* [Problem description]
Return all the lines below exactly as written. Drop every picture.

* [Recorded data]

————————

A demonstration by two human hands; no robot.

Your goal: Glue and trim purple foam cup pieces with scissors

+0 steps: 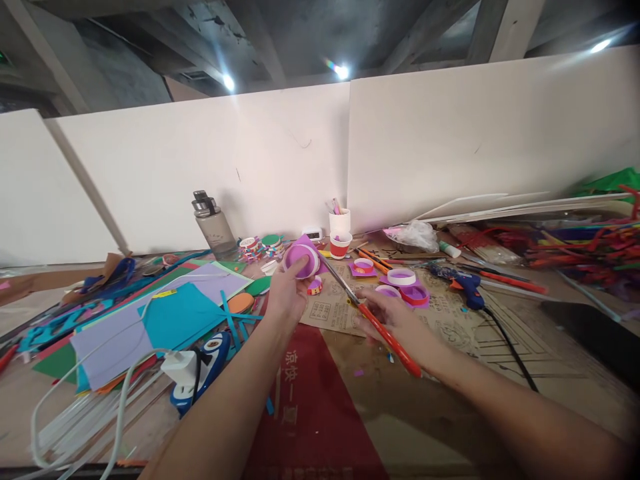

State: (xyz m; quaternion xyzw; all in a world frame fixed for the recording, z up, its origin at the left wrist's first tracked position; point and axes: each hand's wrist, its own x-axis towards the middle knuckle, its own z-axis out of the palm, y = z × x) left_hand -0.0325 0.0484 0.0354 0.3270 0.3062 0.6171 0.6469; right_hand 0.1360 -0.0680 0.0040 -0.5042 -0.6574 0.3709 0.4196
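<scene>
My left hand [287, 297] grips a piece of purple craft paper with a white ring [314, 260] standing up around its rim; the thumb presses on the purple inside. In my right hand [400, 323] is a pair of scissors [387, 337] with long orange-red handles. The metal blades point up and left, their tips close to the purple paper's right edge; the hand hides part of the handles. Several similar rings on purple paper [401, 277] lie beyond my right hand. A small red and yellow ring [315, 287] sits beside my left fingers.
On the left are coloured sheets [177, 320], a power strip [213, 363] with a white plug, and a water bottle [214, 227]. A blue glue gun [465, 287] with a black cord lies right. Paper cups [340, 245] stand behind, before a white partition [280, 153].
</scene>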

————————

* [Answer to this task]
A demonstration by two human hands; no robot.

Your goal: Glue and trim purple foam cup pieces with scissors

+0 steps: 

State: (xyz m; quaternion xyzw; all in a world frame fixed for the recording, z up, its origin at the left wrist's first tracked position; point and axes: each hand's wrist, its own x-axis towards the middle knuckle, its own z-axis out of the palm, y = z × x) left_hand -0.0325 0.0484 0.0354 0.3270 0.3062 0.6171 0.6469; right_hand 0.1360 -0.0680 0.0040 -0.5042 -0.6574 0.3709 0.4196
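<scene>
My left hand [287, 297] grips a piece of purple craft paper with a white ring [314, 260] standing up around its rim; the thumb presses on the purple inside. In my right hand [400, 323] is a pair of scissors [387, 337] with long orange-red handles. The metal blades point up and left, their tips close to the purple paper's right edge; the hand hides part of the handles. Several similar rings on purple paper [401, 277] lie beyond my right hand. A small red and yellow ring [315, 287] sits beside my left fingers.
On the left are coloured sheets [177, 320], a power strip [213, 363] with a white plug, and a water bottle [214, 227]. A blue glue gun [465, 287] with a black cord lies right. Paper cups [340, 245] stand behind, before a white partition [280, 153].
</scene>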

There is nothing further to this answer.